• **WORK ORDER**
Only lines that contain the string "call" should be returned from the material below.

• **RECORDED INFORMATION**
☆ ☆ ☆
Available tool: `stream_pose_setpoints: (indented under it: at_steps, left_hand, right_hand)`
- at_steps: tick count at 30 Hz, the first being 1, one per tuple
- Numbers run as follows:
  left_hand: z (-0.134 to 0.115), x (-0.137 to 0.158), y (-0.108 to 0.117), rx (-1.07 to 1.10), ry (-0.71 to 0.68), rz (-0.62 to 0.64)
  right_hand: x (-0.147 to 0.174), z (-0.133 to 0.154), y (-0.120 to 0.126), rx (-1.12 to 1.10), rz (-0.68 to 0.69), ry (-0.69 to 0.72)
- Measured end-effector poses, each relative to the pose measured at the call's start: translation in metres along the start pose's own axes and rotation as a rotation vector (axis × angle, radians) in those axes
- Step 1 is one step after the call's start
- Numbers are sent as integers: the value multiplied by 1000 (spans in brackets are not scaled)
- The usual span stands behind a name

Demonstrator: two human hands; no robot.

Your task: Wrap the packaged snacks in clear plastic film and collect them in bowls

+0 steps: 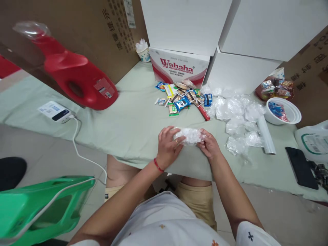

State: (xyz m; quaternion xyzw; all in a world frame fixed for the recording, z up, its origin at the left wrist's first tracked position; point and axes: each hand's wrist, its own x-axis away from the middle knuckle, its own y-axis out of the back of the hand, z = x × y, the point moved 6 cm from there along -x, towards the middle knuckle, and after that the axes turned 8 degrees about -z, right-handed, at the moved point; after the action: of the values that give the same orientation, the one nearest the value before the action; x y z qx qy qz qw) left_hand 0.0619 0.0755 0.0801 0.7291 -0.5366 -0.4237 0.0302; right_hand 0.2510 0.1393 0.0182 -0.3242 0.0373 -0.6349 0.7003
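Observation:
Between my two hands is a crinkled bundle of clear plastic wrap (pixel 191 136), held just over the front edge of the cloth-covered table (pixel 123 126). My left hand (pixel 169 145) grips its left end, fingers curled over the top. The right end is pinched in the fingertips of my right hand (pixel 208 143). Whatever may be inside the bundle cannot be made out. Beyond my hands lies a pile of small wrapped snacks (pixel 182 103). To the right of that pile spreads a heap of crumpled clear plastic (pixel 232 107), with a roll of plastic film (pixel 266 135) beside it.
A red jug (pixel 77 82) and a white power bank with a cable (pixel 55 112) are at left. White boxes and a Wahaha carton (pixel 179 68) line the back. At right are a white bowl (pixel 294 114), a black phone (pixel 301 167) and a white jug (pixel 312 140). A green stool (pixel 48 205) stands below.

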Motion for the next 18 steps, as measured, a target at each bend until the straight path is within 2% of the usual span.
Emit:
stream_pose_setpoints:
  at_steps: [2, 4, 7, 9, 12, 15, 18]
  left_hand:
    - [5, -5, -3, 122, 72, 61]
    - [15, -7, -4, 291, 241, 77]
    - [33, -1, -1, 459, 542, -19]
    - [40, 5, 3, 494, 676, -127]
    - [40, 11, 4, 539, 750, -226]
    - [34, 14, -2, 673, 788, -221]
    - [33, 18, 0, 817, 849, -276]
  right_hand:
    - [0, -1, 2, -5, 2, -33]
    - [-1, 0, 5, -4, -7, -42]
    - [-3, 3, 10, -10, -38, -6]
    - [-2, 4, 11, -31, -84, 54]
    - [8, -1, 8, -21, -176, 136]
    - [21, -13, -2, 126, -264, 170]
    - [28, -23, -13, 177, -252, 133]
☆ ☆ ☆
• **YOUR SOLUTION**
- Measured end-effector poses, each relative to the pose measured at the call's start: translation in metres along the start pose's own axes and rotation as a rotation vector (axis × angle, radians) in those axes
- Step 1 is one step after the call's start

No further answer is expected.